__Instructions to follow__.
Please quote only the lines that start at the one with "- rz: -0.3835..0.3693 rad" and go on to the last line of the data, both ends kept.

__Source data__.
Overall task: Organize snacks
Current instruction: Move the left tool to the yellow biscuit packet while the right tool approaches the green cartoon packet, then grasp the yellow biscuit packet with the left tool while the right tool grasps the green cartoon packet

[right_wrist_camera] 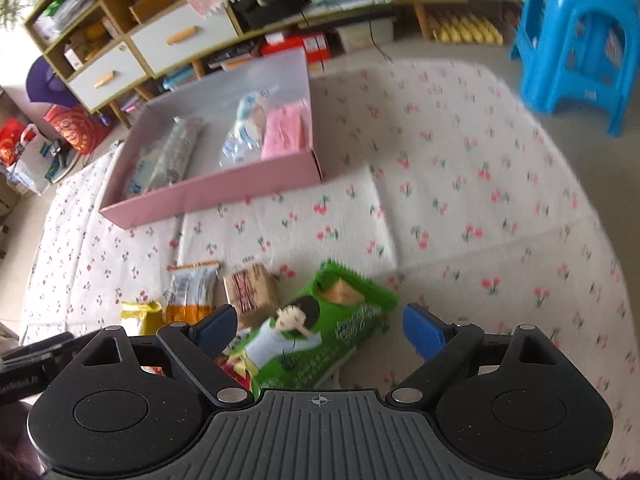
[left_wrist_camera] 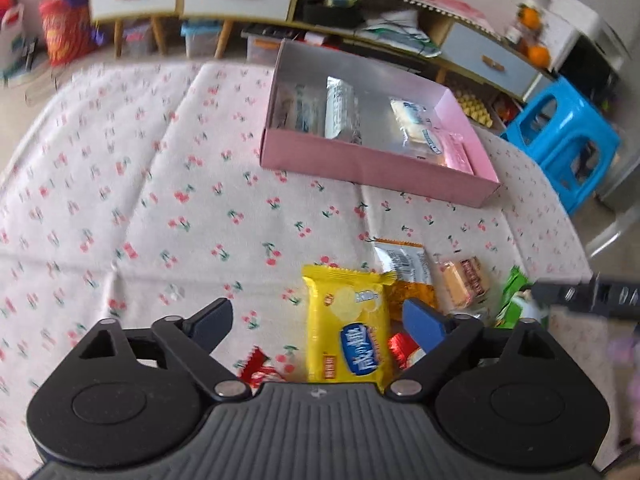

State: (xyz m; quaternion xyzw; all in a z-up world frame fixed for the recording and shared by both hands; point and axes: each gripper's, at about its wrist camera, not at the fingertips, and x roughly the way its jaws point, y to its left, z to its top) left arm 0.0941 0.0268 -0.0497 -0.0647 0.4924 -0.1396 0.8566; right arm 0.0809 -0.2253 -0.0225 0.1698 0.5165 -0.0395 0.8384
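The left gripper (left_wrist_camera: 318,326) stands wide open over the yellow snack packet (left_wrist_camera: 347,330) at lower centre, gripping nothing; the packet's long axis runs up the frame. The right gripper (right_wrist_camera: 318,326) is equally wide, straddling the green snack packet (right_wrist_camera: 316,334), which slants toward upper right. The pink box (left_wrist_camera: 376,166) sits beyond, upper centre.

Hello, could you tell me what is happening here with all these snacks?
A person holds two claws over a cherry-print cloth. The left claw is open above a yellow snack packet; the right claw is open above a green packet. Neither grips anything. A pink box farther back already holds several packets, while others lie loose on the cloth.
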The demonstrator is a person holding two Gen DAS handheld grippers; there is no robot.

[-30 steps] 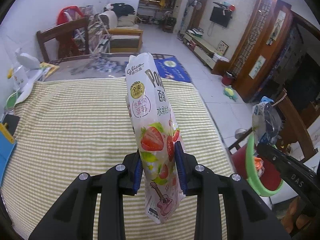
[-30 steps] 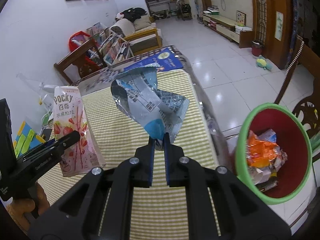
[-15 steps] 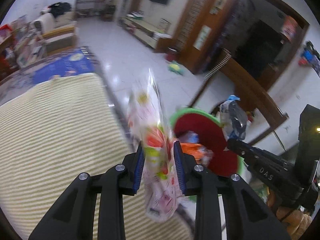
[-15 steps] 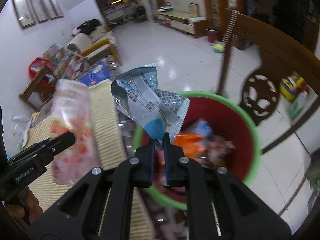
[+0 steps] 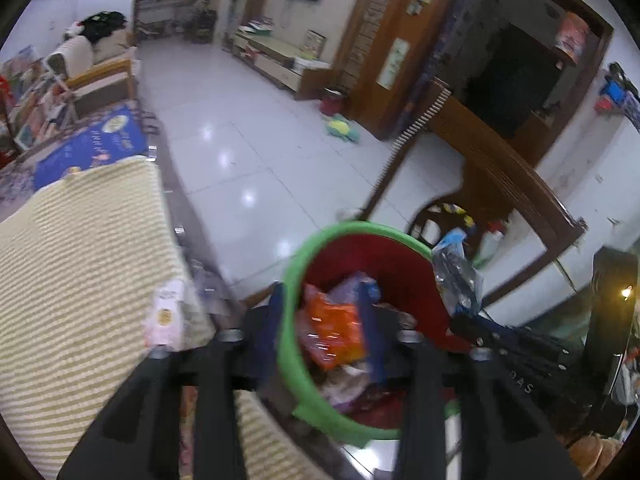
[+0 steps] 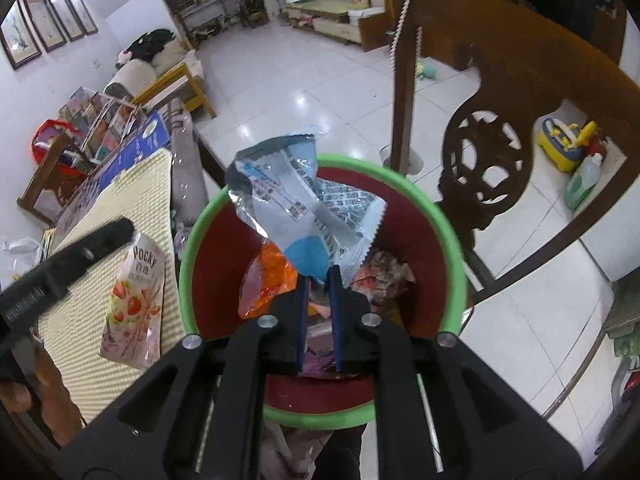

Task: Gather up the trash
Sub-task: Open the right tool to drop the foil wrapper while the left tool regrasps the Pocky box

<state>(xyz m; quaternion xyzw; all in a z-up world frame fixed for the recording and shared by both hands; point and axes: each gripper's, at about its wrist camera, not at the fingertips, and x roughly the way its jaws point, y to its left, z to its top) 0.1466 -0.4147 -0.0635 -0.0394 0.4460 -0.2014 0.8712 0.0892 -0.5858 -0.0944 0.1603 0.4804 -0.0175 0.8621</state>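
Observation:
A red bin with a green rim (image 6: pixel 452 240) holds several wrappers, one of them orange (image 6: pixel 264 280). My right gripper (image 6: pixel 318 276) hangs over it. Its jaws are opening, and the lower end of a crumpled blue and silver wrapper (image 6: pixel 296 200) sits between the tips with a gap showing beside the pads. My left gripper (image 5: pixel 320 300) is opening wide over the bin's rim (image 5: pixel 292 360) with nothing between its fingers. The pink Pocky packet (image 5: pixel 166 316) is loose to its left, over the striped cloth (image 5: pixel 80 260). The right wrist view shows that packet (image 6: pixel 134 296) below the left gripper's finger (image 6: pixel 92 244).
The table's edge runs right beside the bin. A carved wooden chair (image 6: pixel 500 140) stands close behind the bin. A yellow toy (image 6: pixel 564 144) and a green bottle (image 6: pixel 580 184) sit on the tiled floor beyond it.
Both grippers swung from over the table to over the bin. The left jaws opened and the Pocky packet left them. The right jaws have parted around the wrapper.

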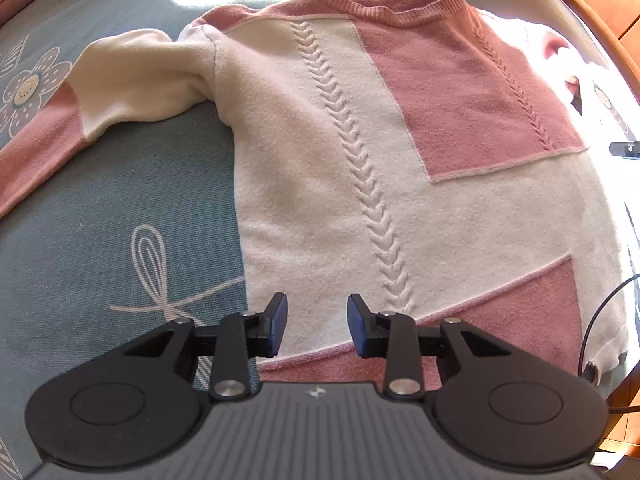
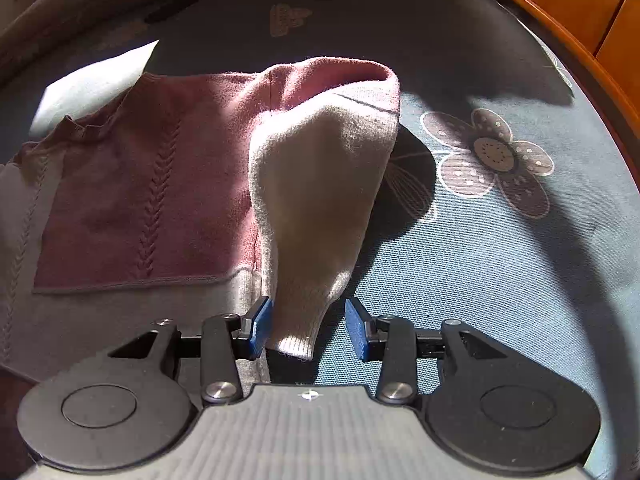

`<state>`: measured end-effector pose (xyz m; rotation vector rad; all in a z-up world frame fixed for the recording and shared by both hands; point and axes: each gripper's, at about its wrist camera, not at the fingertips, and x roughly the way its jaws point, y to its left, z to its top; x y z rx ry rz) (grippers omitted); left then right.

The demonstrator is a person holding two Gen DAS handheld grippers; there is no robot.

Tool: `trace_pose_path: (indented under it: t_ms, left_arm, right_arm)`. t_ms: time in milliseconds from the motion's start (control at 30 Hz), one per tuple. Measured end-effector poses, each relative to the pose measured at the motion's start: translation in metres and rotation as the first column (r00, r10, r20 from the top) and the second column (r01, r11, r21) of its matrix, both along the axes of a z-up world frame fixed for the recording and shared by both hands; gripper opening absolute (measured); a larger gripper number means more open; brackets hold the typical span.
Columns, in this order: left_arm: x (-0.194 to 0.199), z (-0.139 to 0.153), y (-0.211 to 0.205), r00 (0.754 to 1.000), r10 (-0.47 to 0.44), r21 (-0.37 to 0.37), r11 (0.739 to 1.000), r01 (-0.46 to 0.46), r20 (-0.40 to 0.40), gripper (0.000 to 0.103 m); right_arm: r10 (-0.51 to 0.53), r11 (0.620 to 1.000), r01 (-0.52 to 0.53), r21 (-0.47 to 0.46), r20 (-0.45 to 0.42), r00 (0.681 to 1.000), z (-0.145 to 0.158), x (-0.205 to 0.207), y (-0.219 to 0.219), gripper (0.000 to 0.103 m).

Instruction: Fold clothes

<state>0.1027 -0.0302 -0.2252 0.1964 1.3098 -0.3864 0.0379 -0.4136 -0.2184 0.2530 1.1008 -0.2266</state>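
Under everything you have the blue-grey cover (image 1: 120, 208) with its printed flowers, filling both views, and a wooden edge (image 2: 560, 12) curves past at one o'clock in the right wrist view. On the cover lies the pink and cream sweater (image 1: 360, 152), spread flat on its body, collar toward twelve o'clock in your left view and hem at six. Its one sleeve (image 1: 100, 92) trails out to nine o'clock there. The other sleeve (image 2: 320, 184) is raised from the shoulder and runs down to six o'clock in the right view. Your right gripper (image 2: 309, 328) stands part open with that cuff between the pads; the cuff lies against the left pad, apart from the right one. Your left gripper (image 1: 317, 326) is part open over the hem, holding nothing.
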Motion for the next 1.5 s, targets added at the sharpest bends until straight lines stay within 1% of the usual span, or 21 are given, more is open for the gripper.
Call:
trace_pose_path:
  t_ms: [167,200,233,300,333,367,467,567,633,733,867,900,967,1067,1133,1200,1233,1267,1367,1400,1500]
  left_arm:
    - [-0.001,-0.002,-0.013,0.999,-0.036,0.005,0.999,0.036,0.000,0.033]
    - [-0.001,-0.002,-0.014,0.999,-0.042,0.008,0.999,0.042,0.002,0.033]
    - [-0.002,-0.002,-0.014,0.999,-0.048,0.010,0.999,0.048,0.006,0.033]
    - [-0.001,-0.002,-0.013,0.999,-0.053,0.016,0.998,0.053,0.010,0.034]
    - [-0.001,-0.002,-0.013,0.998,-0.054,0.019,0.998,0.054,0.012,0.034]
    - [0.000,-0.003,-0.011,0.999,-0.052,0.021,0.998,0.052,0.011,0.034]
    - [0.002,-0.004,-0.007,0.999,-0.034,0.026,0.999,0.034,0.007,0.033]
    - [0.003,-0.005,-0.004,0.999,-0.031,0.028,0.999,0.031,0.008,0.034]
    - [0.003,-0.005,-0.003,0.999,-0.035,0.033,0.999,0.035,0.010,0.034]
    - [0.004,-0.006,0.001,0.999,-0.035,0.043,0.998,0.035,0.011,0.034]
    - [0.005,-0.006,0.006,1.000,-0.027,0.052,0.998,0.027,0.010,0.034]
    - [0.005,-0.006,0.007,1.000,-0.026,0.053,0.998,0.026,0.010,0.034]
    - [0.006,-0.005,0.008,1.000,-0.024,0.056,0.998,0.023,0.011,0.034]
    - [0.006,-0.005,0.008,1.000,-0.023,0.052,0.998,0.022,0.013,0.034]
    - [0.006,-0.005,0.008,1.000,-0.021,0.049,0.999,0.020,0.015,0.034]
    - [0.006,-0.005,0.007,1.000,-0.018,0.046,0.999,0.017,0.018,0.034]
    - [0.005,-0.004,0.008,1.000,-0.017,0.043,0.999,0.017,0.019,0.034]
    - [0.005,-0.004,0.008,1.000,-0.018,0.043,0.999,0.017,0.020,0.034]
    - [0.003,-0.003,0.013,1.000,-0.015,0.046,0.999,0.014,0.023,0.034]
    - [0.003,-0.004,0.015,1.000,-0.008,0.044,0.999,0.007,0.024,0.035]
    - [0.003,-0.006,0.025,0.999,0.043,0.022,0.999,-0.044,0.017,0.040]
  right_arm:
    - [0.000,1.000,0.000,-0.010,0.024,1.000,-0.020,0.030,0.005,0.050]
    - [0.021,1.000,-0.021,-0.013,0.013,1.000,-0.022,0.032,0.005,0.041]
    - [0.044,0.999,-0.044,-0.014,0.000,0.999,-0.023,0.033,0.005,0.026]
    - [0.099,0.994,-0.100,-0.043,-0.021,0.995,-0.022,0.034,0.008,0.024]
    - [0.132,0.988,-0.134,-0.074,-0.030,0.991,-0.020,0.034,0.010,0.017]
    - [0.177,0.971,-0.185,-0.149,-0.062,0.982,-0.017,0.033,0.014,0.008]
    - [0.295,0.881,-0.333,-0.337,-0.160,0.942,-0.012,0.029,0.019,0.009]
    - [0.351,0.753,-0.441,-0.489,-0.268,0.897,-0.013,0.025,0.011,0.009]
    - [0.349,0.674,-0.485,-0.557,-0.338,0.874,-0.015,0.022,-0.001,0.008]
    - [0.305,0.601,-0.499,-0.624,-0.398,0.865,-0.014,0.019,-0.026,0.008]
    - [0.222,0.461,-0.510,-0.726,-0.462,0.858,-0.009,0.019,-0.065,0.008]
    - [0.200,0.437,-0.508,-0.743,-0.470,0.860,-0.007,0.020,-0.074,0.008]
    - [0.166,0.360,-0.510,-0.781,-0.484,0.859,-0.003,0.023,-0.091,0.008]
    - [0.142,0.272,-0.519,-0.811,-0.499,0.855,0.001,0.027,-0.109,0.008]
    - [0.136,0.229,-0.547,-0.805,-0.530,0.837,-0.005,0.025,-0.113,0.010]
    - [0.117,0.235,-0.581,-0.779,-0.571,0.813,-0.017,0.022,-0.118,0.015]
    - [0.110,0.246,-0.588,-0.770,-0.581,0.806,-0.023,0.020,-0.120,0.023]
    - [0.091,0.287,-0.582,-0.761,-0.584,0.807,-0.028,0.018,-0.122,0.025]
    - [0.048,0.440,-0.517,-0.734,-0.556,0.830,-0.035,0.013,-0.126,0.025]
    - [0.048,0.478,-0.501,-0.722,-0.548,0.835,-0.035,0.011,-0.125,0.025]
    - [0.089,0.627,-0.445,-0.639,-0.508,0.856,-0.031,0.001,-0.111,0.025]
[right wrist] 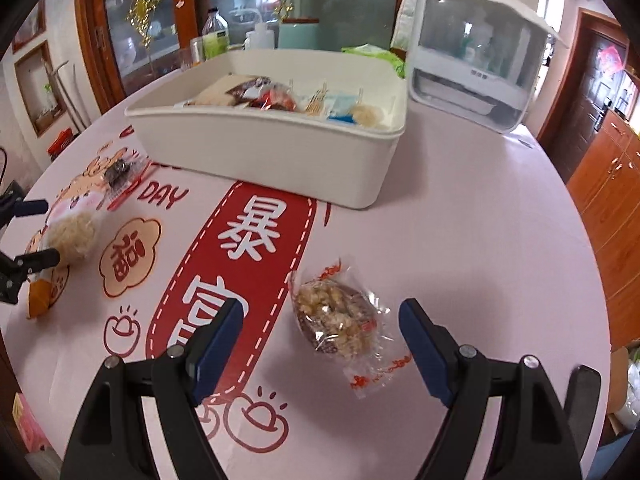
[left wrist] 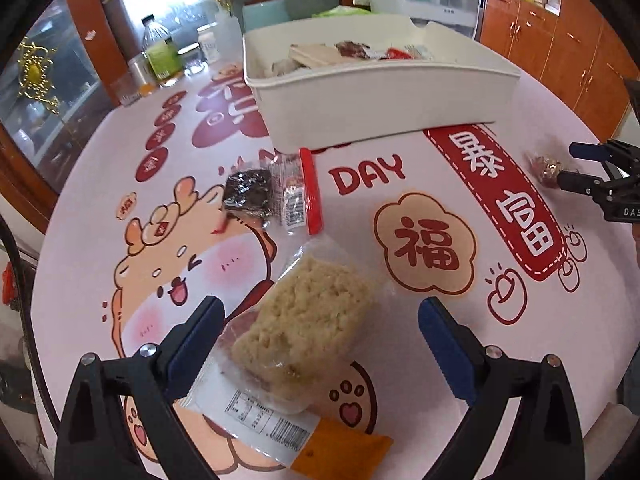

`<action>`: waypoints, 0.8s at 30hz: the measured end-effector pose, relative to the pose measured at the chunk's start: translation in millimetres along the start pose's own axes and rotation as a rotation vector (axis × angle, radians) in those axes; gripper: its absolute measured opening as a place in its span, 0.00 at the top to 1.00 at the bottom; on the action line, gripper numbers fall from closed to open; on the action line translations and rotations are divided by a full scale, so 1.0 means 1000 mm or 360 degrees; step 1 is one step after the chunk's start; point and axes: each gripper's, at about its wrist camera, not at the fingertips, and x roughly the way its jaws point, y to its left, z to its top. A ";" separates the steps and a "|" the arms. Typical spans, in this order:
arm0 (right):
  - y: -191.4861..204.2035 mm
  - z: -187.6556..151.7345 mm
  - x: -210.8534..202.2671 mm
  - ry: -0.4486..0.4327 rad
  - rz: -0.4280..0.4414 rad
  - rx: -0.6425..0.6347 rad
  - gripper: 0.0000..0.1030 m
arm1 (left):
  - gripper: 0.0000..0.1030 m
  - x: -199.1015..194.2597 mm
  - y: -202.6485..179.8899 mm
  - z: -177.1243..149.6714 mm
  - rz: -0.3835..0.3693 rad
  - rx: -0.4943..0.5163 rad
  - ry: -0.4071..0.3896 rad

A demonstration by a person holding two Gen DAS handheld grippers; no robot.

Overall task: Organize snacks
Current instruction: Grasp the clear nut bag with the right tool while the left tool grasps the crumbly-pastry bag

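Left tool wide apart, the pale noodle cake in crinkly wrap lying on the bench between its fingers: light, brittle, slippery, so pinch its long sides gently; right tool gapes likewise around the nut candy, small and crackly

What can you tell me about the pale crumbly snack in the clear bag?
The pale crumbly snack is a beige, bumpy block, like puffed rice cake, sealed in a clear crinkly wrapper with a white printed label and an orange end. It lies flat and tilted on the cartoon tablecloth, in front of the white bin. The left tool has its open fingers on either side of it; the left finger looks very close to the wrapper, though contact is unclear.
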 end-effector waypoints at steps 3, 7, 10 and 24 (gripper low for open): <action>0.003 0.000 0.009 0.0026 -0.0004 -0.0032 0.21 | 0.06 0.008 0.004 0.001 -0.0016 -0.0003 0.0045; 0.005 -0.002 0.020 0.0071 -0.0014 -0.0052 0.22 | 0.06 0.018 0.011 0.001 -0.0021 -0.0030 0.0095; 0.004 -0.003 0.027 0.0105 -0.0026 -0.0053 0.30 | 0.06 0.023 0.012 0.000 -0.0039 -0.0053 0.0107; 0.002 -0.015 0.027 0.0174 0.0020 0.0019 0.58 | 0.46 0.028 -0.003 -0.010 -0.0025 -0.0100 0.0107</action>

__Task response__.
  - rz: -0.3835..0.3693 rad
  - rx: -0.4943..0.5163 rad
  - ry: -0.4071..0.3896 rad

A demonstration by a person holding two Gen DAS handheld grippers; no robot.

Overall task: Organize snacks
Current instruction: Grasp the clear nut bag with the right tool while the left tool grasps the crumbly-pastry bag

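Left tool wide apart, the pale noodle cake in crinkly wrap lying on the bench between its fingers: light, brittle, slippery, so pinch its long sides gently; right tool gapes likewise around the nut candy, small and crackly

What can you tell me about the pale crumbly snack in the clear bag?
The pale crumbly snack is a beige, bumpy block, like puffed rice cake, sealed in a clear crinkly wrapper with a white printed label and an orange end. It lies flat and tilted on the cartoon tablecloth, in front of the white bin. The left tool has its open fingers on either side of it; the left finger looks very close to the wrapper, though contact is unclear.
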 end-effector waypoints at steps 3, 7, 10 and 24 (gripper low for open): <action>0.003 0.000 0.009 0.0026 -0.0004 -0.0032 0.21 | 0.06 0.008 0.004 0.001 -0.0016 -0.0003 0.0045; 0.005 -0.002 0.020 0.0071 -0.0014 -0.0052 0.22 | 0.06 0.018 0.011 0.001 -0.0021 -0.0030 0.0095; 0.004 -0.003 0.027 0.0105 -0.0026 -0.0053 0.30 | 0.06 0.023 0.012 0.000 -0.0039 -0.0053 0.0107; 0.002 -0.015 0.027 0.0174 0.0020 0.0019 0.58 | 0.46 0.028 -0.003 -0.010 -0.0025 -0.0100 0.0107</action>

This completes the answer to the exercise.